__ASSIGNED TASK__
Reproduce all the entries exactly.

__DATA FOR REVIEW__
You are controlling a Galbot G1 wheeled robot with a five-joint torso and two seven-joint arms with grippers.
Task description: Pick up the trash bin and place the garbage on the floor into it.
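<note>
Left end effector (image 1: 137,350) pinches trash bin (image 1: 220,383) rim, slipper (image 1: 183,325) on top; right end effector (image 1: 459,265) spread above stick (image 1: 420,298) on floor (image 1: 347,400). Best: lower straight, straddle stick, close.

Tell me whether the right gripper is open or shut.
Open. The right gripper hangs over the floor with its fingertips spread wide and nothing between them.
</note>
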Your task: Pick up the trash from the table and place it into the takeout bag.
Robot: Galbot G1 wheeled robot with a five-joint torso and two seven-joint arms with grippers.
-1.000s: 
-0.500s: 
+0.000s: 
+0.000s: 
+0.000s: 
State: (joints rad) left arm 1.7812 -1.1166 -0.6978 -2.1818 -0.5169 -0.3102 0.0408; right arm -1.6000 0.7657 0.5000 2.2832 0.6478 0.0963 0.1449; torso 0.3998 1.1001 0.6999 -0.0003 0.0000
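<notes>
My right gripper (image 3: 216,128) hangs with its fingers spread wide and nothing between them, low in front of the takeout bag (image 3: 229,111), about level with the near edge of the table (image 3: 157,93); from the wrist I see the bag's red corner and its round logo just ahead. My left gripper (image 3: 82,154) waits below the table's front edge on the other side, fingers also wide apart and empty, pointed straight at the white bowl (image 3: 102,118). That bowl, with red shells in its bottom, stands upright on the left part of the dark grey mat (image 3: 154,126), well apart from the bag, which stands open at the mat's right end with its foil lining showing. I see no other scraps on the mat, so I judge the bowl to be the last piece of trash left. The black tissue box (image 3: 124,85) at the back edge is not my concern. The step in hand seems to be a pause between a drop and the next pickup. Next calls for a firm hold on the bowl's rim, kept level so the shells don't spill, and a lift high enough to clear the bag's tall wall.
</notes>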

__RESPONSE AREA__
You are controlling a Galbot G1 wheeled robot with a five-joint torso and two seven-joint arms with grippers.
Task description: Pick up the trash bin and place the garbage on the floor into it.
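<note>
Left end effector (image 1: 137,350) pinches trash bin (image 1: 220,383) rim, slipper (image 1: 183,325) on top; right end effector (image 1: 459,265) spread above stick (image 1: 420,298) on floor (image 1: 347,400). Best: lower straight, straddle stick, close.

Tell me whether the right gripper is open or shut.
Open. The right gripper hangs over the floor with its fingertips spread wide and nothing between them.
</note>
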Your task: Pick up the trash from the table and place it into the takeout bag.
Robot: Galbot G1 wheeled robot with a five-joint torso and two seven-joint arms with grippers.
-1.000s: 
-0.500s: 
+0.000s: 
+0.000s: 
+0.000s: 
State: (joints rad) left arm 1.7812 -1.1166 -0.6978 -2.1818 -0.5169 -0.3102 0.0408; right arm -1.6000 0.7657 0.5000 2.2832 0.6478 0.0963 0.1449; torso 0.3998 1.1001 0.6999 -0.0003 0.0000
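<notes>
My right gripper (image 3: 216,128) hangs with its fingers spread wide and nothing between them, low in front of the takeout bag (image 3: 229,111), about level with the near edge of the table (image 3: 157,93); from the wrist I see the bag's red corner and its round logo just ahead. My left gripper (image 3: 82,154) waits below the table's front edge on the other side, fingers also wide apart and empty, pointed straight at the white bowl (image 3: 102,118). That bowl, with red shells in its bottom, stands upright on the left part of the dark grey mat (image 3: 154,126), well apart from the bag, which stands open at the mat's right end with its foil lining showing. I see no other scraps on the mat, so I judge the bowl to be the last piece of trash left. The black tissue box (image 3: 124,85) at the back edge is not my concern. The step in hand seems to be a pause between a drop and the next pickup. Next calls for a firm hold on the bowl's rim, kept level so the shells don't spill, and a lift high enough to clear the bag's tall wall.
</notes>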

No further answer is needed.